Using genetic epidemiology to inform vaccination policy and reduce the global burden of meningitis

By collaborating with medical centres and research institutions in Africa, this project will first help to organise and complete the Molecular Epidemiology for Vaccination Policy (MEVacP) and Global Meningitis Genome Laboratory (GMBL) databases of bacterial meningitis genomes in Africa. It will then analyse these data to provide an epidemiological map of meningitis in Africa, and identify new and emerging strains of bacteria. Using genomic analysis, the project will delineate the capsular types of the bacteria responsible for the greatest disease burden. Accurate diagnostic tests are crucial for clinicians to correctly diagnose disease, prescribe appropriate antibiotics, and correctly report disease to inform outbreak procedures. The GMBL database will contain patient demographic data, results of clinical diagnostic tests, bacterial isolate metadata and whole genome sequences of the causative meningitis bacteria. Interrogation of the genome sequences will allow for the most commonly used molecular (e.g. PCR-based) diagnostic tests to be assessed for sensitivity and specificity. If any of the current assays are suboptimal, then the project will aim to design new molecular diagnostic assays to identify the aetiological agents of meningitis. Genomic libraries can aid this process by allowing identification of genes that are specific
for a particular bacterial species. Microbiological assays for these gene targets can then be developed, which would allow African clinicians and scientists to diagnose the causative bacteria more accurately, identify outbreaks more quickly, and trigger faster responses from national and international public health authorities. Genomic analysis of the bacterial strains isolated in clinical samples, linked with knowledge of medication used for treatment and the outcome of the patient illness (death or survival) will be used to monitor the efficacy of drugs and analyse the genetic underpinning of antibiotic resistance. Using knowledge of antibiotic resistance genes, the project will aim to monitor their presence over time in the genomic libraries, thus tracking their transmission. The interpreted genomic data, mapped to the time and place of sample collection, will allow the identification of strains with acquired antibiotic resistance. This information can in turn be used by local healthcare workers to choose appropriate antibiotics. Further, this analysis can be used to identify the protein products of genes that cause antibiotic
resistance, which may aid the design of novel antibiotics via targeted drug development.
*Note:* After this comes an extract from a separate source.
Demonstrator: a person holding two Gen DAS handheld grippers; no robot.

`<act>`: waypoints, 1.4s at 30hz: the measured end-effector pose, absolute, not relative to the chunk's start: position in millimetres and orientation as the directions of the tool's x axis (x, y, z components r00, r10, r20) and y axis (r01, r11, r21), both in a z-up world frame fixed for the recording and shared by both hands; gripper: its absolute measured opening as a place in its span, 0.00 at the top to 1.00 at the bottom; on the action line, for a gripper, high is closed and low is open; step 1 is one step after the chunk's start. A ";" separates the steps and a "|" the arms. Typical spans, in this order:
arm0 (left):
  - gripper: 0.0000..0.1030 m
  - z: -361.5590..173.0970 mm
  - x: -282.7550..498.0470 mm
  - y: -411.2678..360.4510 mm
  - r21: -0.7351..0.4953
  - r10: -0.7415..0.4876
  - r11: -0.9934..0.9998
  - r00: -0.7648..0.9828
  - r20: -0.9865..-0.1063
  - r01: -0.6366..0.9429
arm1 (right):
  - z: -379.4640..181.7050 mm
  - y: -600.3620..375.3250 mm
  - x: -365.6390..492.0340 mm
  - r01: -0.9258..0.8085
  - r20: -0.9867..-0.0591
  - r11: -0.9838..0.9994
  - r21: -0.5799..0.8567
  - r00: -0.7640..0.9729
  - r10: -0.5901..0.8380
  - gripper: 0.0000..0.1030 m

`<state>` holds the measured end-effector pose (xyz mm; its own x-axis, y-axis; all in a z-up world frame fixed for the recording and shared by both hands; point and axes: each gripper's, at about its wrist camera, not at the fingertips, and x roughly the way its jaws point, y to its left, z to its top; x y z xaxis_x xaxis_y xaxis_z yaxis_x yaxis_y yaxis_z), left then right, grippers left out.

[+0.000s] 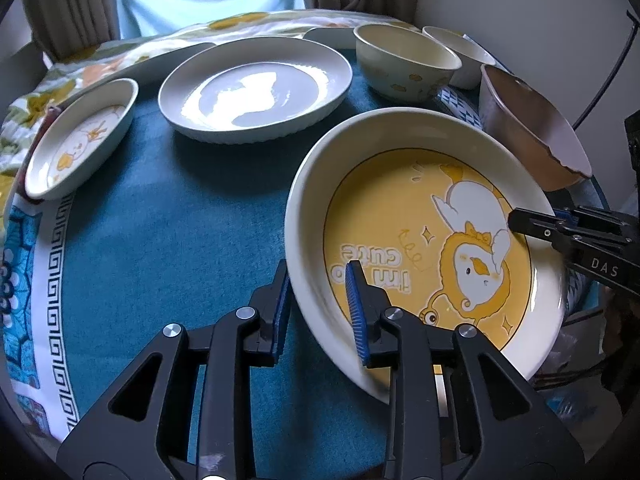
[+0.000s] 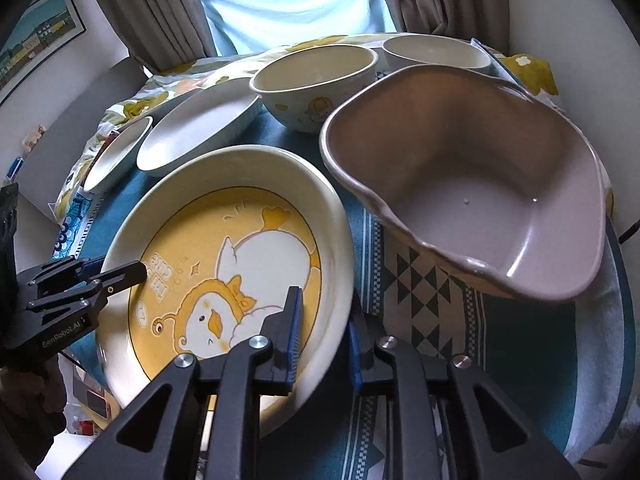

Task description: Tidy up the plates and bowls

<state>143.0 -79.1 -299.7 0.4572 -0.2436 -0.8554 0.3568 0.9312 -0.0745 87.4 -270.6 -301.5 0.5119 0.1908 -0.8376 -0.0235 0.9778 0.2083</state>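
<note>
Grip shared on yellow duck plate [image 1: 400, 208]: pinched narrow at one rim by left gripper [image 1: 318, 276], clamped nearly shut on opposite rim by right gripper [image 2: 325, 308]. Held low over teal cloth [image 1: 180, 220], just beside mauve bowl [image 2: 480, 184]; touching cloth or not, unclear. Risked slipping off glazed rim through uneven loosening, then tipping against mauve bowl.

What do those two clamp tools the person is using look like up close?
Both are matte black. The left gripper and the right gripper each have two flat linkage arms with triangular cut-outs, joined by round silver pivot bolts. The fingers carry ribbed blue pads. Small white lettering is printed on the sides. No sleeves or cables on the grippers show clearly.
</note>
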 end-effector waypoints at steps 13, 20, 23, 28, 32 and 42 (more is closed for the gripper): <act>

Whole genome sequences can be used to predict the antigens a certain bacterial strain will display on its capsule surface. As vaccines immunise against these capsule epitopes, the genomic libraries can be used to estimate the potential effectiveness of different vaccines in specific regions of Africa. In addition, bacteria causing meningitis can have many different capsular types and current vaccines only protect against a minority subset. In this project, analysis of genomic libraries will beused to inform which capsules are most common among the bacterial strains causing the greatest health burdens in Africa, which will in turn guide prioritisation of which capsular types should be targeted by vaccine developers. Finally, genomic libraries will be used to investigate how bacterial populations respond to the introduction of a novel vaccine. This information can be used to inform vaccination implementation strategies and to advise immunisation programmes.